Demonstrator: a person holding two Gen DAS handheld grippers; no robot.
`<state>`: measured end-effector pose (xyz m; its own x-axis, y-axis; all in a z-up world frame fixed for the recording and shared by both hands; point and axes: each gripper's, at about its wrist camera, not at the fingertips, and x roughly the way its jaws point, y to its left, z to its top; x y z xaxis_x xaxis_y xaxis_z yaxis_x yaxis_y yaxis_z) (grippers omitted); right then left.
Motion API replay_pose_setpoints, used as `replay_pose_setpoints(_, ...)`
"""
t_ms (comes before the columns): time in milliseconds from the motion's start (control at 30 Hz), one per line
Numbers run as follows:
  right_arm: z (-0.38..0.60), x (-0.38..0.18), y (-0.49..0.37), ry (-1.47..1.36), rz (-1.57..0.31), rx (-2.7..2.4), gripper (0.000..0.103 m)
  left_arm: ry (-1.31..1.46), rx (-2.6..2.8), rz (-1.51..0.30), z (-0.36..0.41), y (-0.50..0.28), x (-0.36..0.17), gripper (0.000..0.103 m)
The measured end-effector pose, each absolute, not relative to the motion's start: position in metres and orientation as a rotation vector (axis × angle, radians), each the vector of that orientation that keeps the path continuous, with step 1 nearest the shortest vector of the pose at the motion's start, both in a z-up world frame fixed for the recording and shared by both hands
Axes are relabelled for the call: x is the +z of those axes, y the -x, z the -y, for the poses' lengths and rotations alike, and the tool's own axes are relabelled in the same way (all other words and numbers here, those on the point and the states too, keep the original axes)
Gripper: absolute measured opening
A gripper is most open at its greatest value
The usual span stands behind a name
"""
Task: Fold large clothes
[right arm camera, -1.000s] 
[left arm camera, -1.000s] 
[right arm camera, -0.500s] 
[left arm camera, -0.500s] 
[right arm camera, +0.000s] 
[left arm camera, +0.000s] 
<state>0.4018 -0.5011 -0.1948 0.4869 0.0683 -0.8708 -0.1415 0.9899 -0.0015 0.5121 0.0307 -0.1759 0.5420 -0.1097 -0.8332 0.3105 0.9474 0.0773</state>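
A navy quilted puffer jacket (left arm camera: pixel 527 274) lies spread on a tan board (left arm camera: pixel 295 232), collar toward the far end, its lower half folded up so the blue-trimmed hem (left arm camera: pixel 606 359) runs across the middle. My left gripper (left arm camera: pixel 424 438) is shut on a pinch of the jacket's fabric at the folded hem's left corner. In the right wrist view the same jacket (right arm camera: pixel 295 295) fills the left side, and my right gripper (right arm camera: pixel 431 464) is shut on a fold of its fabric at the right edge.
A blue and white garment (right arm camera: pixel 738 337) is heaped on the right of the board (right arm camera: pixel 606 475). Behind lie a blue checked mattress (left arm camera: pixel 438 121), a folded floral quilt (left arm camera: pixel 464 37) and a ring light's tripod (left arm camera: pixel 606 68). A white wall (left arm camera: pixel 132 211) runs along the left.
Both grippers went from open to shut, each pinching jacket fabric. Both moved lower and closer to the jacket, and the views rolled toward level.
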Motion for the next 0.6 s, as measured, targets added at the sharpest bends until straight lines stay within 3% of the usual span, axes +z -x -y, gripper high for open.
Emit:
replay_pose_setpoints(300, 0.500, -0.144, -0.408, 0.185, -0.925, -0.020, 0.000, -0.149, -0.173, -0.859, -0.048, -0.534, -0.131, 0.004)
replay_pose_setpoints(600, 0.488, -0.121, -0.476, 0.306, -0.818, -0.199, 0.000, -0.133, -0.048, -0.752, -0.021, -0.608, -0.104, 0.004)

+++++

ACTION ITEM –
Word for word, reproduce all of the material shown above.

OUTPUT OF THE EXERCISE –
Demonstrator: a person holding two Gen DAS handheld grippers; no robot.
`<state>`: measured end-effector pose (xyz m; its own x-axis, y-axis; all in a z-up world frame fixed for the recording and shared by both hands; point and axes: each gripper's, at about its wrist camera, not at the fingertips, and x roughly the way its jaws point, y to its left, z to its top; x y z xaxis_x xaxis_y xaxis_z yaxis_x yaxis_y yaxis_z) (grippers omitted); right then left.
Motion API replay_pose_setpoints, used as `replay_pose_setpoints(_, ...)`
"""
t_ms (comes before the columns): time in milliseconds from the motion's start (control at 30 Hz), one per line
Numbers run as follows:
  right_arm: z (-0.38..0.60), x (-0.38..0.18), y (-0.49..0.37), ry (-1.47..1.36), rz (-1.57..0.31), rx (-2.7..2.4), gripper (0.000..0.103 m)
  left_arm: ry (-1.31..1.46), rx (-2.6..2.8), rz (-1.51..0.30), z (-0.36..0.41), y (-0.50..0.28), x (-0.36..0.17), gripper (0.000..0.103 m)
The measured end-effector pose, each absolute, not relative to the motion's start: position in metres and orientation as a rotation vector (axis × angle, radians), each the vector of that orientation that keeps the path continuous, with step 1 nearest the shortest vector of the pose at the motion's start, both in a z-up world frame fixed for the recording and shared by both hands
Axes are relabelled for the call: x is the +z of those axes, y the -x, z the -y, for the poses' lengths and rotations alike, and the tool's own axes are relabelled in the same way (all other words and numbers here, those on the point and the states too, keep the original axes)
Gripper: absolute measured opening
A gripper is most open at its greatest value
The usual span stands behind a name
"""
Task: Fold large clothes
[right arm camera, -1.000s] 
[left arm camera, -1.000s] 
[right arm camera, -0.500s] 
[left arm camera, -0.500s] 
[right arm camera, +0.000s] 
[left arm camera, +0.000s] 
<state>0.4018 -0.5011 -0.1948 0.4869 0.0683 -0.8708 -0.1415 0.9899 -0.0015 0.5121 0.0307 -0.1759 0.5420 -0.1097 -0.8332 0.3105 0.9474 0.0773</state>
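A navy quilted puffer jacket (left arm camera: pixel 527 274) lies spread on a tan board (left arm camera: pixel 295 232), collar toward the far end, its lower half folded up so the blue-trimmed hem (left arm camera: pixel 606 359) runs across the middle. My left gripper (left arm camera: pixel 424 438) is shut on a pinch of the jacket's fabric at the folded hem's left corner. In the right wrist view the same jacket (right arm camera: pixel 295 295) fills the left side, and my right gripper (right arm camera: pixel 431 464) is shut on a fold of its fabric at the right edge.
A blue and white garment (right arm camera: pixel 738 337) is heaped on the right of the board (right arm camera: pixel 606 475). Behind lie a blue checked mattress (left arm camera: pixel 438 121), a folded floral quilt (left arm camera: pixel 464 37) and a ring light's tripod (left arm camera: pixel 606 68). A white wall (left arm camera: pixel 132 211) runs along the left.
Both grippers went from open to shut, each pinching jacket fabric. Both moved lower and closer to the jacket, and the views rolled toward level.
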Motion for the next 0.6 s, as measured, targets added at the sharpest bends until straight lines stay within 3% of the usual span, axes +z -x -y, gripper high for open.
Emit:
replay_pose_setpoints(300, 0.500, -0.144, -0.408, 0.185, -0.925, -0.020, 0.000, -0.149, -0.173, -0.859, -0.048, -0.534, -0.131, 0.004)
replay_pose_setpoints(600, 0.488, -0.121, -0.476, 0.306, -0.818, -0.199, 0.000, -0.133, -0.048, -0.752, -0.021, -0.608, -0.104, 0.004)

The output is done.